At Belgium, Frentzen qualified fourth in drying conditions by setting the only clean lap, but stalled on the formation lap -- the first of three red flags. The third stoppage followed a severe crash at the fastest section of the circuit involving Burti and Eddie Irvine Jaguar; Burti was airlifted for medical observation. At Monza, F3000 driver Tomas Enge became the fifth driver to race for Prost in 2001. No further points were scored.
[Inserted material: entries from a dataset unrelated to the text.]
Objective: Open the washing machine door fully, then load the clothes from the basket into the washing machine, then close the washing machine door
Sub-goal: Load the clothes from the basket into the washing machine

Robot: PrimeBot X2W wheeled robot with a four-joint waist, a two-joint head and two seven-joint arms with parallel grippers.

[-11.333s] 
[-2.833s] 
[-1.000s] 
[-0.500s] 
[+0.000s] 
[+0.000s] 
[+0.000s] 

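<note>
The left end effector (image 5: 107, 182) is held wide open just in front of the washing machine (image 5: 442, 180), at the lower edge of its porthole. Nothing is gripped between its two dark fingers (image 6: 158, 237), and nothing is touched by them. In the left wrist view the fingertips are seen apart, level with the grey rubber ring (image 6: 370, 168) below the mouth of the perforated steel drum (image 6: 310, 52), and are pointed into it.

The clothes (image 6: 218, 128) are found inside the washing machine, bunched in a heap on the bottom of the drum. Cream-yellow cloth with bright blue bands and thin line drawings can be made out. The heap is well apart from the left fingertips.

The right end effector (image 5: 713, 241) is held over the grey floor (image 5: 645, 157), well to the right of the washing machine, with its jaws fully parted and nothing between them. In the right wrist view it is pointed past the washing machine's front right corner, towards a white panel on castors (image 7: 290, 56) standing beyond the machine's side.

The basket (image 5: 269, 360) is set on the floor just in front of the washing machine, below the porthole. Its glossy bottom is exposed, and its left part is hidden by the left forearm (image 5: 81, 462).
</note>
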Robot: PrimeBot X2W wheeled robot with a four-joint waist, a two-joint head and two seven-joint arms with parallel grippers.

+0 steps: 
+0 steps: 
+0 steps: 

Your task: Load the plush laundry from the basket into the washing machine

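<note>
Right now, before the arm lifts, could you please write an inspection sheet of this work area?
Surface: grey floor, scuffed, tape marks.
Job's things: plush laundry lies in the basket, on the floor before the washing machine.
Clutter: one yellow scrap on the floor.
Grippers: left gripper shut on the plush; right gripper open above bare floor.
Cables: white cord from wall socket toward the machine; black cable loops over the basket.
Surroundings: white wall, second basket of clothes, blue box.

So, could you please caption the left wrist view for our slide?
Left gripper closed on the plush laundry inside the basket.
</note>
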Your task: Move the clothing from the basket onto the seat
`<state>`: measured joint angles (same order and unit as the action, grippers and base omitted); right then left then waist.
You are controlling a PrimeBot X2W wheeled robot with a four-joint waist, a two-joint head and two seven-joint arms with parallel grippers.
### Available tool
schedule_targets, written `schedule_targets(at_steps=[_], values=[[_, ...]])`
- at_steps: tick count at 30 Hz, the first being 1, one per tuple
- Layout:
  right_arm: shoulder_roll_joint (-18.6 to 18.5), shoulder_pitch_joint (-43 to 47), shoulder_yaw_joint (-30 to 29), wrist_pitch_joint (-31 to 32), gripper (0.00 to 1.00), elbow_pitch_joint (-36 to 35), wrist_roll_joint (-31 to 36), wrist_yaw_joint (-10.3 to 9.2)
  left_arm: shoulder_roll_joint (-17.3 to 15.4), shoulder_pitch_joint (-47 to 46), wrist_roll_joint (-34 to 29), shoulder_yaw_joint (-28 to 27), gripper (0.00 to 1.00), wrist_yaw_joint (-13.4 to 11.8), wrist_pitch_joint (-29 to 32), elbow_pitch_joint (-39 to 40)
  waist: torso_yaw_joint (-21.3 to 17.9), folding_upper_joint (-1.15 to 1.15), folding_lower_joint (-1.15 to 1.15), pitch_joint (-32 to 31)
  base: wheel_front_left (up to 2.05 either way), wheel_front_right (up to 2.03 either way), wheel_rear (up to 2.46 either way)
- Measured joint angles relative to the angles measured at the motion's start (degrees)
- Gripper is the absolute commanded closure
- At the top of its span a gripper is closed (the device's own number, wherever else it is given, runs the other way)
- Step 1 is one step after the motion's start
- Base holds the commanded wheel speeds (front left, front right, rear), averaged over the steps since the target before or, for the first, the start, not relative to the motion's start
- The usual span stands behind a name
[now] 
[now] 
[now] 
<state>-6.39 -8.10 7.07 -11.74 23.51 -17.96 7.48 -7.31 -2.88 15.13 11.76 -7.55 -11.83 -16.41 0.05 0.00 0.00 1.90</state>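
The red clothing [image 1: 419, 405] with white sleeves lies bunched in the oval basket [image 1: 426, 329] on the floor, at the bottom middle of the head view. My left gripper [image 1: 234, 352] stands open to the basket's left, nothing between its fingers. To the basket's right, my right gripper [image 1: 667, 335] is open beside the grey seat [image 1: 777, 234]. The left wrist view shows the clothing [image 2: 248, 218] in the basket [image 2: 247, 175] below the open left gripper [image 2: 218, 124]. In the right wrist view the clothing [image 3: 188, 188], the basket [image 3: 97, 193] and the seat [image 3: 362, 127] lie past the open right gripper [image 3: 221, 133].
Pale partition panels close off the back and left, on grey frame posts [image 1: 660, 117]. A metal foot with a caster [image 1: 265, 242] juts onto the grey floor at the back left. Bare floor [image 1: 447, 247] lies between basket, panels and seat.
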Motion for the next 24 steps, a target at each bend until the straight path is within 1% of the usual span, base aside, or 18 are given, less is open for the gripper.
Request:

Earlier in the season, the race following the British Grand Prix had its first start red-flagged when Burti was launched into the air after striking Michael Schumacher stricken Ferrari at high speed seconds after the start.
At the end of 2001 the team went bankrupt, unable to secure sufficient sponsorship; Gauloises had withdrawn title sponsorship at the end of 2000. Frentzen ended up at Arrows. Prost described the episode as a disaster for France and later called running the team his biggest mistake.
A consortium called Phoenix Finance, fronted by Charles Nickerson -- a friend of Arrows Tom Walkinshaw -- purchased the team assets, believing that combined with acquired Arrows assets this would gain them an entry for the 2002 season. The FIA classified them as a new entrant subject to an entry fee, and the project did not proceed.
This article is based solely on the supplied corpus. No external sources were consulted; claims that could not be substantiated against the corpus were omitted under the drop-the-claim rule.